Basis of Sound Editing: Chapter & Verse. What Are Tones? They are the basic sound sample that your keyboard uses to create the fantastic selection of SOUNDS we have all come to expect from our Technics musical instruments. They are used in the keyboards, organs, digital ensembles and the PX pianos. Tones are the building blocks of Sounds.

Hi folks, my name is John, many of you may have seen me on the site as “jd5live”. Mike has kindly said about a project I have working on for the site.
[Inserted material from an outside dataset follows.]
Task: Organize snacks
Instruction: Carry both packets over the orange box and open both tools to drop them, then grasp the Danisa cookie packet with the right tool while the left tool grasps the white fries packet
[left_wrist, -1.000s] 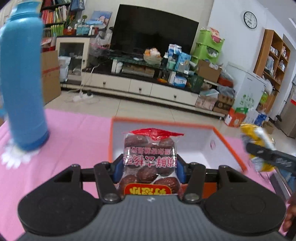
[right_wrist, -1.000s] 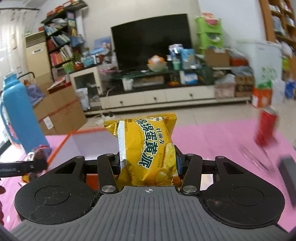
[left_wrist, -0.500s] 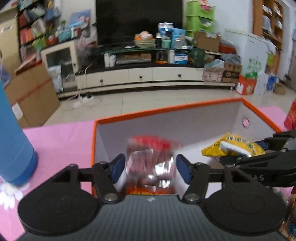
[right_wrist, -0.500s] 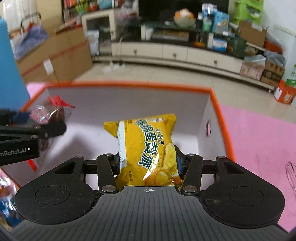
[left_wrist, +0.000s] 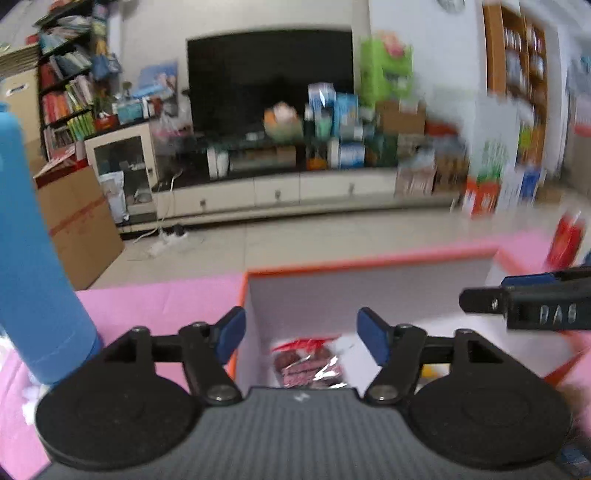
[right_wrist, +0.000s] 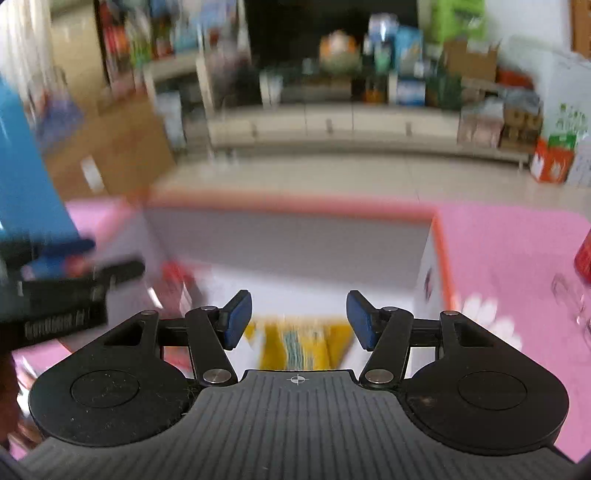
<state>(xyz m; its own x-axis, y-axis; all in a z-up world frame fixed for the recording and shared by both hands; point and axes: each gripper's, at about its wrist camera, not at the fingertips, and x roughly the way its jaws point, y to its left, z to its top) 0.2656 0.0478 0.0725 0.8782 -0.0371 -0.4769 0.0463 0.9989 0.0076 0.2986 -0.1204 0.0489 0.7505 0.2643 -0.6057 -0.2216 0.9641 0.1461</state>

It's called TONES.

What are TONES?

They are the basic sound sample that your keyboard uses to create the fantastic selection of SOUNDS we have all come to expect from our Technics musical instruments.
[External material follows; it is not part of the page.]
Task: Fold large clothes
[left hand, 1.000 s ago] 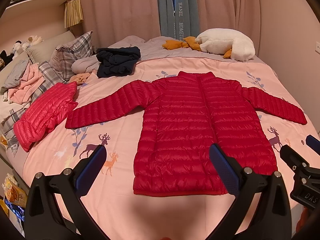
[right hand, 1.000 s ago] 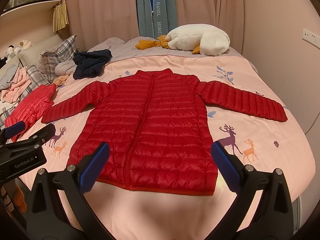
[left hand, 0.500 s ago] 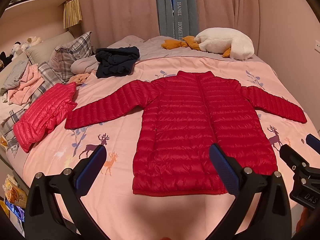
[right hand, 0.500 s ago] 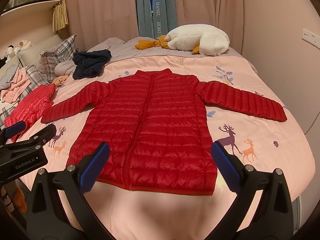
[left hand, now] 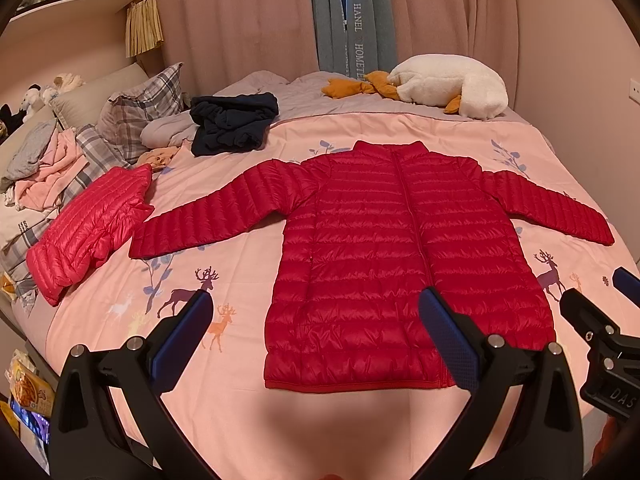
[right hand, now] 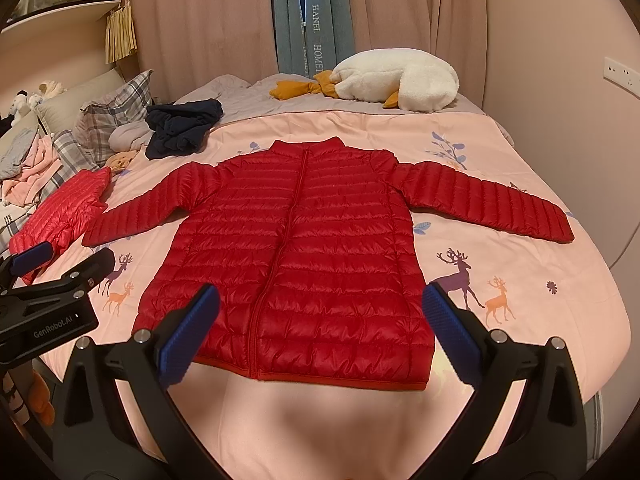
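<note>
Bed: a pink cover printed with deer and leafy sprigs fills both views, with a grey sheet at the far end.
Red jacket: the red quilted jacket lies flat in the middle of the cover, zipped, collar toward the curtains, both sleeves spread out to the sides, hem nearest the cameras.
Pink jacket: a lighter pink quilted jacket lies bunched at the left edge, just beside the red jacket's left-hand cuff.
Plush goose: a white plush goose rests at the far end.
Dark garment: a navy heap sits beyond the left-hand sleeve, near plaid pillows.
Left gripper: the left gripper hovers above the near hem, jaws spread wide and empty; its right pad overlaps the hem's lower right, its left pad is over bare cover.
Right gripper: the right gripper hovers over the hem too, jaws wide and empty, pads near the two hem corners.
</note>
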Motion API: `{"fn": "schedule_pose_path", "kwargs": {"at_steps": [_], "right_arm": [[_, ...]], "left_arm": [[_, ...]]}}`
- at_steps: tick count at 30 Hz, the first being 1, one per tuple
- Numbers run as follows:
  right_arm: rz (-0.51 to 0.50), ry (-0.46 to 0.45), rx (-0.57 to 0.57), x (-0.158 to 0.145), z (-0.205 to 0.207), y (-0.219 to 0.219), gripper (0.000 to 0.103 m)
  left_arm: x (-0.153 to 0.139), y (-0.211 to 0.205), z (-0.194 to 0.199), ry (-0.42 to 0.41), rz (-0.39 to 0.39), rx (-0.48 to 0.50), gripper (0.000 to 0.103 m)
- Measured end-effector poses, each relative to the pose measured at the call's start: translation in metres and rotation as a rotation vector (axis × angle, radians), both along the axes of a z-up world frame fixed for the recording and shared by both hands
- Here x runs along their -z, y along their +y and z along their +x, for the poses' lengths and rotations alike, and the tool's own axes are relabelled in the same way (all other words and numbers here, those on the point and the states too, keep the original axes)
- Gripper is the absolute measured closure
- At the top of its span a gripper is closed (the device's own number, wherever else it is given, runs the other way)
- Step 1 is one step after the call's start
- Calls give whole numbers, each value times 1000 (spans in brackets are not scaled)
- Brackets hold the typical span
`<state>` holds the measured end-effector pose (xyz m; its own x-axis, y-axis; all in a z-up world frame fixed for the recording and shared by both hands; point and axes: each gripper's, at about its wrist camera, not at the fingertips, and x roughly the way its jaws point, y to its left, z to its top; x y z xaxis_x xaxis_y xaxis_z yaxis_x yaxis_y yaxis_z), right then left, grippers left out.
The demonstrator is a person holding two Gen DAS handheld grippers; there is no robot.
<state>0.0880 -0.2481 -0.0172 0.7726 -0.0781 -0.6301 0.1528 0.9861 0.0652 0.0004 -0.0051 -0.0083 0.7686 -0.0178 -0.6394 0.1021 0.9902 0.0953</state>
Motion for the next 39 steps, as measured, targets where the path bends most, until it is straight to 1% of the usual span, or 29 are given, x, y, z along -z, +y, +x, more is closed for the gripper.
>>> {"fn": "schedule_pose_path", "kwargs": {"at_steps": [6, 8, 11, 12, 13, 14, 16, 18, 21, 23, 24, 26, 27, 29, 30, 34, 36, 39], "right_arm": [[5, 14, 3, 6, 2, -2, 2], [21, 18, 3, 10, 4, -5, 2], [100, -3, -35, 14, 7, -11, 2], [144, -22, -58, 15, 8, -15, 2], [215, -55, -93, 17, 7, -21, 2], [259, -78, -111, 18, 6, -25, 2], [360, -148, -142, 21, 4, -36, 2], [404, -192, -152, 24, 5, -43, 2], [429, -222, -169, 29, 9, -47, 2], [444, -219, -182, 34, 13, -48, 2], [457, -207, -197, 37, 16, -48, 2], [497, -178, -231, 44, 24, -50, 2], [524, -172, -241, 46, 27, -52, 2], [540, -172, -240, 50, 31, -53, 2], [532, -175, -240, 50, 33, -53, 2], [472, -172, -243, 49, 43, -46, 2], [464, -164, -250, 53, 50, -46, 2], [460, -152, -256, 56, 58, -43, 2]], "left_arm": [[2, 0, 1, 6, 1, -3, 1], [5, 1, 5, 14, 0, -6, 1], [12, 6, 13, 33, -31, -6, 1], [16, 12, 18, 47, -73, 10, 1], [19, 15, 22, 62, -106, 23, 1], [24, 22, 29, 85, -156, 40, 1], [39, 41, 46, 140, -296, 60, 1], [57, 66, 66, 186, -428, 37, 1], [83, 105, 92, 219, -593, -24, 1], [100, 138, 110, 221, -688, -82, 1], [106, 149, 116, 221, -705, -118, 1], [120, 183, 132, 212, -770, -194, 1], [123, 195, 138, 213, -784, -227, 1], [133, 222, 151, 206, -830, -272, 1], [138, 238, 157, 201, -857, -307, 1], [154, 286, 176, 164, -1001, -359, 1], [161, 305, 188, 158, -1050, -362, 1], [174, 321, 205, 166, -1119, -371, 1]]}}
They are used in the keyboards, organs, digital ensembles and don't forget the fabulous classical piano range called “PX”. They are, in simple terms, the building blocks of Sounds.
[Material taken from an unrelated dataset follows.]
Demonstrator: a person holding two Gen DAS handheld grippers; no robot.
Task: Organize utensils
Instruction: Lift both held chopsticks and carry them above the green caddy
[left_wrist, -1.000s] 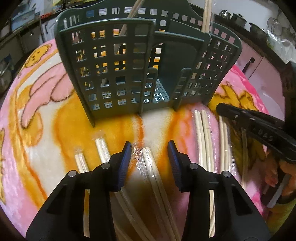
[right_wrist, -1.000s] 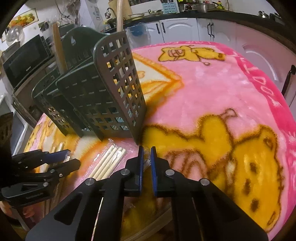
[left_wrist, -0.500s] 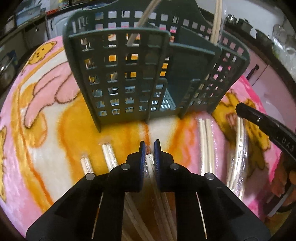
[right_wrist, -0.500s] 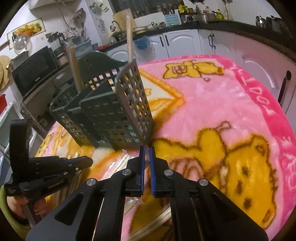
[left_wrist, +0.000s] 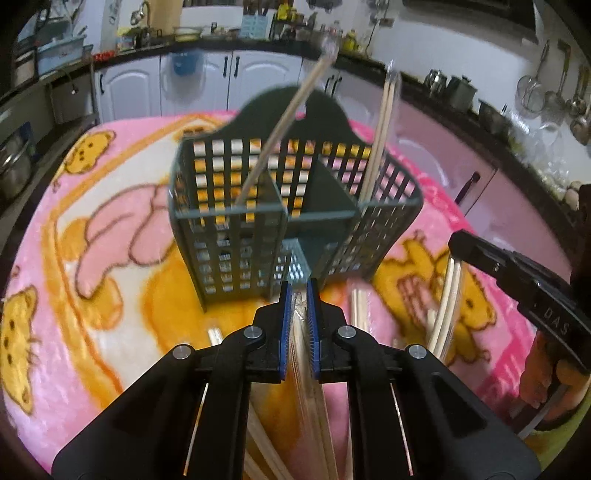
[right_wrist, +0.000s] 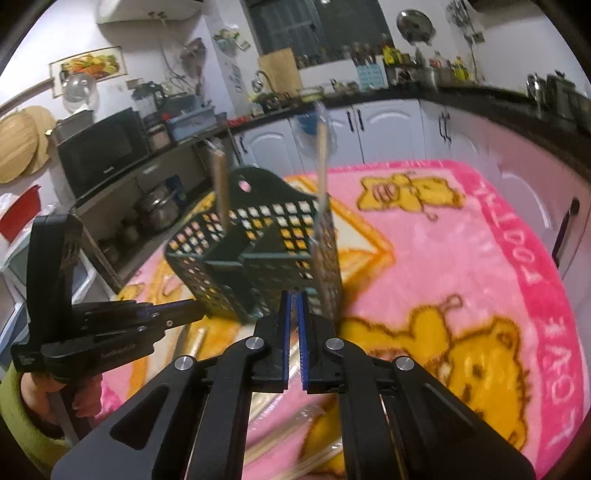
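step: carrying chopsticks to basket (left_wrist: 288, 221) | left gripper (left_wrist: 298, 295) clamped on wrapped chopsticks (left_wrist: 301, 332) | right gripper (right_wrist: 293, 299) fingers nearly together, contents unclear | next: tip upright, lower into compartment

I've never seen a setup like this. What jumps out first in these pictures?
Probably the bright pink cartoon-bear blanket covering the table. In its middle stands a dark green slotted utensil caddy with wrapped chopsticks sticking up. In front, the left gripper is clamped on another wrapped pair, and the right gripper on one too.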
Some of you who where lucky enough to buy your instruments new may remember an extra manual called the Reference Guide (that floppy blue printed thing!). It's usually the first one to go walkies, remember? In that book were lots of technical stuff which most players left to the 'tecki nerds'! Not my kind of stuff.

Simple Piano

Well now it's time to play around. These Tones vary from model to model but lets talk about the simple stuff. Some of the Tones are used almost on their own, for instance a straight Piano which is fine on its own.

We have a Tone called Piano on some early models this is a mono piano plain and simple. To make a simple “Honky Tonk” they (Technics) simply added a second piano Tone, slightly de-tuned, and bingo! We have a fairly good reproduction of that Pub piano in need of a tune up.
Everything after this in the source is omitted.